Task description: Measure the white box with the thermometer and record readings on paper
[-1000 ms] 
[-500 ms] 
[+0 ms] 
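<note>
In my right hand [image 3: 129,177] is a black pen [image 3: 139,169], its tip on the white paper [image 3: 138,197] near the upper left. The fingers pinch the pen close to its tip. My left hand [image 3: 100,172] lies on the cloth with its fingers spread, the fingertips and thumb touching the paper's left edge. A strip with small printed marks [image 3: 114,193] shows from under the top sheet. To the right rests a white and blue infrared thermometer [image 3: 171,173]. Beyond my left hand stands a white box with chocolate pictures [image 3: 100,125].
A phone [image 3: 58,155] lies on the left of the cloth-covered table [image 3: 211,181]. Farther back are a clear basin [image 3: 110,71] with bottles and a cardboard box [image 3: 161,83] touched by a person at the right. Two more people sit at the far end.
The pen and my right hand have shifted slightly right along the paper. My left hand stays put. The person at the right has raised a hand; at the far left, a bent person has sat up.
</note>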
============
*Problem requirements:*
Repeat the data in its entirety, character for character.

*Reply to the exercise:*
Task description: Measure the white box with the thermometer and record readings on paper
[-1000 ms] 
[-500 ms] 
[+0 ms] 
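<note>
In my right hand [image 3: 129,177] is a black pen [image 3: 139,169], its tip on the white paper [image 3: 138,197] near the upper left. The fingers pinch the pen close to its tip. My left hand [image 3: 100,172] lies on the cloth with its fingers spread, the fingertips and thumb touching the paper's left edge. A strip with small printed marks [image 3: 114,193] shows from under the top sheet. To the right rests a white and blue infrared thermometer [image 3: 171,173]. Beyond my left hand stands a white box with chocolate pictures [image 3: 100,125].
A phone [image 3: 58,155] lies on the left of the cloth-covered table [image 3: 211,181]. Farther back are a clear basin [image 3: 110,71] with bottles and a cardboard box [image 3: 161,83] touched by a person at the right. Two more people sit at the far end.
The pen and my right hand have shifted slightly right along the paper. My left hand stays put. The person at the right has raised a hand; at the far left, a bent person has sat up.
</note>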

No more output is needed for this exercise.